◆ **Task input**
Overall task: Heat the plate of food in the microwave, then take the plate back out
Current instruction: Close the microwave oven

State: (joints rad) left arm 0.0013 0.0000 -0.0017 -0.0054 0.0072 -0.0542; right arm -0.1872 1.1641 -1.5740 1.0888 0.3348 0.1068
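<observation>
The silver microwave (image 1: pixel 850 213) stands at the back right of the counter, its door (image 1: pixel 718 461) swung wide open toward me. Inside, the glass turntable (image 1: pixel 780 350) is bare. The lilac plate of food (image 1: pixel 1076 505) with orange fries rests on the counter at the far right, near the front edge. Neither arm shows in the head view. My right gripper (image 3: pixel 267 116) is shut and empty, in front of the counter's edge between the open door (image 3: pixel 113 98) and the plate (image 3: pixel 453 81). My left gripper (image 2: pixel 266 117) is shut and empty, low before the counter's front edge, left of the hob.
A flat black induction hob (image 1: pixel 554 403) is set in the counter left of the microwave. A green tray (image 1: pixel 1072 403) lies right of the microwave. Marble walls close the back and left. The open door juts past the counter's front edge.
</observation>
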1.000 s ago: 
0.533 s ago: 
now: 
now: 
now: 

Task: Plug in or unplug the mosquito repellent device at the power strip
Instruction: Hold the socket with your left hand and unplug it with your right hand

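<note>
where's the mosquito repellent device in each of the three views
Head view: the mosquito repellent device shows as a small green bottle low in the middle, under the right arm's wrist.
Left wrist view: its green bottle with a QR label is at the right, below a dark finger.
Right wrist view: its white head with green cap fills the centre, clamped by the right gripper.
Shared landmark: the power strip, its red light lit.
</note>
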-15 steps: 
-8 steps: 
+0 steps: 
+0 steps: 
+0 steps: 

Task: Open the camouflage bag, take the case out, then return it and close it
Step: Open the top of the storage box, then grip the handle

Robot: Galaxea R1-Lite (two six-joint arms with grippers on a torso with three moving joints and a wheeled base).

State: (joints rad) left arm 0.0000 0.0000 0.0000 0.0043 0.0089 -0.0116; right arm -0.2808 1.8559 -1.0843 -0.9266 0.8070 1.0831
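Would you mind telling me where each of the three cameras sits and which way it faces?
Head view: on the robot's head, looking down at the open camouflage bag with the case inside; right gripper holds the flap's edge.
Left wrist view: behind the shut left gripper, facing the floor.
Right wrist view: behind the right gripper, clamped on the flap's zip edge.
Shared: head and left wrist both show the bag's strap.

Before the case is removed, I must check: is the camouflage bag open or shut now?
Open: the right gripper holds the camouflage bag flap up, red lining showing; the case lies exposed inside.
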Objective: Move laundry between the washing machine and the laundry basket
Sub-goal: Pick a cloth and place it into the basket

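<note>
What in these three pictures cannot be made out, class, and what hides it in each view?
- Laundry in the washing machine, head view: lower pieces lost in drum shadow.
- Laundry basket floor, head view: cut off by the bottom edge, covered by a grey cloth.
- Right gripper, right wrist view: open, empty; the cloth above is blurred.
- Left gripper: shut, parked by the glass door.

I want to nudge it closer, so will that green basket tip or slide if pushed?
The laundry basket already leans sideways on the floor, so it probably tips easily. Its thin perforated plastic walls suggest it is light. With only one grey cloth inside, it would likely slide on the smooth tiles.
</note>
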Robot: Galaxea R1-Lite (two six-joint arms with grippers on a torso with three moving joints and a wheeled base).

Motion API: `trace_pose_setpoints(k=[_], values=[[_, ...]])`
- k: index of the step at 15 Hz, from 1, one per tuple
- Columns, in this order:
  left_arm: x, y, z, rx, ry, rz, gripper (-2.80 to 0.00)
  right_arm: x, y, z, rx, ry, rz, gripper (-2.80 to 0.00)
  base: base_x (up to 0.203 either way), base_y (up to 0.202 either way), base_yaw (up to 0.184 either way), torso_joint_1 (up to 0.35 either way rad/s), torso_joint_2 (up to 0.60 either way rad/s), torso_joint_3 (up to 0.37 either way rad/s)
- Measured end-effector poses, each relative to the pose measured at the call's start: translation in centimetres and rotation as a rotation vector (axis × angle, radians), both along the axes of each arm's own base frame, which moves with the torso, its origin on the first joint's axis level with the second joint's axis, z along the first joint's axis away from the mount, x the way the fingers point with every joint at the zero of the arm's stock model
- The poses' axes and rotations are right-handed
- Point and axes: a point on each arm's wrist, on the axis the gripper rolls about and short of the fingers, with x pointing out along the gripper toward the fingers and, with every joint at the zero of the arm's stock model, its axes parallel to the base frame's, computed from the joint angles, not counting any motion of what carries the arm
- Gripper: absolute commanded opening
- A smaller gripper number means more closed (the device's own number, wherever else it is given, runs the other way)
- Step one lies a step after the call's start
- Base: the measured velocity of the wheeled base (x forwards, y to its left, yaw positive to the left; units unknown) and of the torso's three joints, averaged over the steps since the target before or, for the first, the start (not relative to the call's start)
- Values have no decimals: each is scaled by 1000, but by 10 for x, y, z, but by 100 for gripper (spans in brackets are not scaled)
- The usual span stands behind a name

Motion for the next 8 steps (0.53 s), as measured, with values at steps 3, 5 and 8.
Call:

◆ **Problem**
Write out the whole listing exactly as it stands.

◆ **Answer for this exercise**
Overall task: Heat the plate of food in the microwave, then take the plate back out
Current instruction: Close the microwave oven

State: (joints rad) left arm 0.0013 0.0000 -0.0017 -0.0054 0.0072 -0.0542; right arm -0.1872 1.1641 -1.5740 1.0888 0.3348 0.1068
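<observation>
The silver microwave (image 1: pixel 850 213) stands at the back right of the counter, its door (image 1: pixel 718 461) swung wide open toward me. Inside, the glass turntable (image 1: pixel 780 350) is bare. The lilac plate of food (image 1: pixel 1076 505) with orange fries rests on the counter at the far right, near the front edge. Neither arm shows in the head view. My right gripper (image 3: pixel 267 116) is shut and empty, in front of the counter's edge between the open door (image 3: pixel 113 98) and the plate (image 3: pixel 453 81). My left gripper (image 2: pixel 266 117) is shut and empty, low before the counter's front edge, left of the hob.
A flat black induction hob (image 1: pixel 554 403) is set in the counter left of the microwave. A green tray (image 1: pixel 1072 403) lies right of the microwave. Marble walls close the back and left. The open door juts past the counter's front edge.
</observation>
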1.000 s ago: 
0.533 s ago: 
now: 
now: 
now: 

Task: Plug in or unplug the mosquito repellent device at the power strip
Instruction: Hold the socket with your left hand and unplug it with your right hand

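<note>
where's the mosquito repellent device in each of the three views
Head view: the mosquito repellent device shows as a small green bottle low in the middle, under the right arm's wrist.
Left wrist view: its green bottle with a QR label is at the right, below a dark finger.
Right wrist view: its white head with green cap fills the centre, clamped by the right gripper.
Shared landmark: the power strip, its red light lit.
</note>
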-15 steps: 
-8 steps: 
+0 steps: 
+0 steps: 
+0 steps: 

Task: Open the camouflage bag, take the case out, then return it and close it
Step: Open the top of the storage box, then grip the handle

Robot: Galaxea R1-Lite (two six-joint arms with grippers on a torso with three moving joints and a wheeled base).

State: (joints rad) left arm 0.0000 0.0000 0.0000 0.0043 0.0089 -0.0116; right arm -0.2808 1.8559 -1.0843 -0.9266 0.8070 1.0831
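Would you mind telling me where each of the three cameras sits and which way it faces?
Head view: on the robot's head, looking down at the open camouflage bag with the case inside; right gripper holds the flap's edge.
Left wrist view: behind the shut left gripper, facing the floor.
Right wrist view: behind the right gripper, clamped on the flap's zip edge.
Shared: head and left wrist both show the bag's strap.

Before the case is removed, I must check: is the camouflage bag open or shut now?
Open: the right gripper holds the camouflage bag flap up, red lining showing; the case lies exposed inside.
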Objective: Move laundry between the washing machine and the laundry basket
Sub-goal: Pick a cloth and place it into the basket

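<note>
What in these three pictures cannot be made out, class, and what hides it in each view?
- Laundry in the washing machine, head view: lower pieces lost in drum shadow.
- Laundry basket floor, head view: cut off by the bottom edge, covered by a grey cloth.
- Right gripper, right wrist view: open, empty; the cloth above is blurred.
- Left gripper: shut, parked by the glass door.

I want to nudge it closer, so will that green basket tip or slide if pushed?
The laundry basket already leans sideways on the floor, so it probably tips easily. Its thin perforated plastic walls suggest it is light. With only one grey cloth inside, it would likely slide on the smooth tiles.
</note>
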Robot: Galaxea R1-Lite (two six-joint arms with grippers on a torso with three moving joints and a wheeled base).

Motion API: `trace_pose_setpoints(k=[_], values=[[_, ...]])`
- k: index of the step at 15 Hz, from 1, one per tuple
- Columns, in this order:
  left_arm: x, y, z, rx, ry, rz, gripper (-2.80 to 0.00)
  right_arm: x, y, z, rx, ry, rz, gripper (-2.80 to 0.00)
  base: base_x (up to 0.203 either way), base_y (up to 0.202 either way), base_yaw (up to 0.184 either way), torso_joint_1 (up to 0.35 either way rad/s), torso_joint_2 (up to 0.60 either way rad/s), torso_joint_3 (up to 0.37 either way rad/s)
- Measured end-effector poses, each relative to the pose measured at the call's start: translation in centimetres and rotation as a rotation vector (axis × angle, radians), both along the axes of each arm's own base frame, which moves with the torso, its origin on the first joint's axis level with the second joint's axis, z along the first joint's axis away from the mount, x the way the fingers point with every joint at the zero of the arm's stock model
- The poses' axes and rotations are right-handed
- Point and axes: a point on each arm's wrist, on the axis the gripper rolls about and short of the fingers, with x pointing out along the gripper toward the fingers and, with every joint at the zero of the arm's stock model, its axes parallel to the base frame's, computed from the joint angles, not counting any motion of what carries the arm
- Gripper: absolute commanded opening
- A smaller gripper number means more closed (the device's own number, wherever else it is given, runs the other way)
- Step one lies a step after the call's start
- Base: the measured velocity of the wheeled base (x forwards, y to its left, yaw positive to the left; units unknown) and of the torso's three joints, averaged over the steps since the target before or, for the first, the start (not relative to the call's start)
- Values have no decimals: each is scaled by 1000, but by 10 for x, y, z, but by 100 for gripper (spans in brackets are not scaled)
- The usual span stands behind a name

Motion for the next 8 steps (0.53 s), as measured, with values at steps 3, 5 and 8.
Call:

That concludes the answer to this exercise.